I have a struct with lots of different members, all of which get initialized in a standard way. Currently, my code looks like
struct A
a::Int
b::Int
c::Int
function A()
a = 1
b = 1
c = 1
new(a, b, c)
end
end
which looks fine for three variables, but if I had, say, 40 of them, then the final call to new() starts to look very ugly and I have to be very careful about where I enter in the variables. Is there any better way to do this, for example automatically initializing the struct based on the fact that the variable names in the constructor are the same as in the struct definition?
The Base.@kwdef macro might help here. It lets you give default values to members, and initialize them with keywords.
That being said, if you have 40 members in a struct, I wonder if you might want to use some other data structure instead, something you can loop/iterate over.
For such scenarios (where you have the defaults for your field values) is better to use the @kwdef approach (note that you no longer need to use new() for setting your defaults):
@kwdef struct A
a::Int=1
b::Int=1
c::Int=1
d::Int=2
end
This will generate a few constructors for you. Besides the default constructor you are also getting a keyword-based constructor.

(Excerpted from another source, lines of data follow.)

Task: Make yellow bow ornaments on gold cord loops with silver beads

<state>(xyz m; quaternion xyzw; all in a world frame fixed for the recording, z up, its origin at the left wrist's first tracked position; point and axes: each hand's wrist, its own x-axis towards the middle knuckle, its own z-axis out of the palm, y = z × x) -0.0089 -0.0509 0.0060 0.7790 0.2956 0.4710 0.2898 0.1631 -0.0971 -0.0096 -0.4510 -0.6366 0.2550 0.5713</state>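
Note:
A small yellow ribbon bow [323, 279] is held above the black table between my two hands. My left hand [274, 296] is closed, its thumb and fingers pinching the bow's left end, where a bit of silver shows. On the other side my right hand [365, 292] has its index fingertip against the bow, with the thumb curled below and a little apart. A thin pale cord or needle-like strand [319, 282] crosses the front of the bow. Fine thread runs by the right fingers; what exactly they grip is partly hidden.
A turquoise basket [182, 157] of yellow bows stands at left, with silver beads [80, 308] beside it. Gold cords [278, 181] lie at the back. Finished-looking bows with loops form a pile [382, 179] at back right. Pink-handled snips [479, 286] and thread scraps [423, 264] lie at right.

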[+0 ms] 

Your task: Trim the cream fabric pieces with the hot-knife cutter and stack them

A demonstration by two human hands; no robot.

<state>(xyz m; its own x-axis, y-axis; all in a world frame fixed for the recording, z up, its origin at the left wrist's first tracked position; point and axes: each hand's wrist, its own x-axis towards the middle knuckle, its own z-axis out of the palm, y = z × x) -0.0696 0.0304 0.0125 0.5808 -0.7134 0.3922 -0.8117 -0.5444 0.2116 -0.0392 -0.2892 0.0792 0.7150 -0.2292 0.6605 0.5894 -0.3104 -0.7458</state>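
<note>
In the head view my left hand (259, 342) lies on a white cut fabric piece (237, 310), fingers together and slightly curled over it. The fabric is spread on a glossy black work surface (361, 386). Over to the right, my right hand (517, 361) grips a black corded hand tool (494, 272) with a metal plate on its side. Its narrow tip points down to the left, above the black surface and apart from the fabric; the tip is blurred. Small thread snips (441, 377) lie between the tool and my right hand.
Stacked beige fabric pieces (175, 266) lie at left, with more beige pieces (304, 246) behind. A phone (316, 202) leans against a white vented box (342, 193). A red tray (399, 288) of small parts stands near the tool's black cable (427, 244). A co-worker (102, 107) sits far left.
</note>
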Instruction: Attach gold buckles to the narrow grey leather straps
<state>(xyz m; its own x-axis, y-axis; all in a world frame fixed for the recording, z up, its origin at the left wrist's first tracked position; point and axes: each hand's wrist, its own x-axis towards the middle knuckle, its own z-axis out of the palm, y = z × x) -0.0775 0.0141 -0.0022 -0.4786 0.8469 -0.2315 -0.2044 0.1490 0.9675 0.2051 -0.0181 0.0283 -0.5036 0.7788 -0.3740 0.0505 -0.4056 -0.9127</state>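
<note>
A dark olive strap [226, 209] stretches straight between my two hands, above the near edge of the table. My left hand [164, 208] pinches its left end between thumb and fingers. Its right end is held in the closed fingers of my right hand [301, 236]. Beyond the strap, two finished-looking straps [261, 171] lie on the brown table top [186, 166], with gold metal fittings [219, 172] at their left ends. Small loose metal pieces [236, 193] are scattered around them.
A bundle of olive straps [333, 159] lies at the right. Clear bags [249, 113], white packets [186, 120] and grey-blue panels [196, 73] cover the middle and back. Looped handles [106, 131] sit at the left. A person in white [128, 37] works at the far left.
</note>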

Ways you can instantiate your A after defining your struct with @kwdef:
Thanks! I’ll take a look at this macro. Unfortunately, for my particular context, I think the code is ultimately more readable if all the different entries are kept separate, as all their uses are quite different. I’ll think more about it though, as I share your discomfort with such an unwieldy structure.
julia> using Parameters
julia> @with_kw struct A
a::Int = 6
b::Float64 = -1.1
c::UInt8
end
julia> A(c=4)
A
a: 6
b: -1.1
c: 4
julia> A()
ERROR: Field 'c' has no default, supply it with keyword.
julia> A(c=4, a = 2)
A
a: 2
b: -1.1
c: 4
With that many fields, I suspect that you should group them into multiple sub-types. A single struct with 40 plain primitive fields seems a bit alien to me.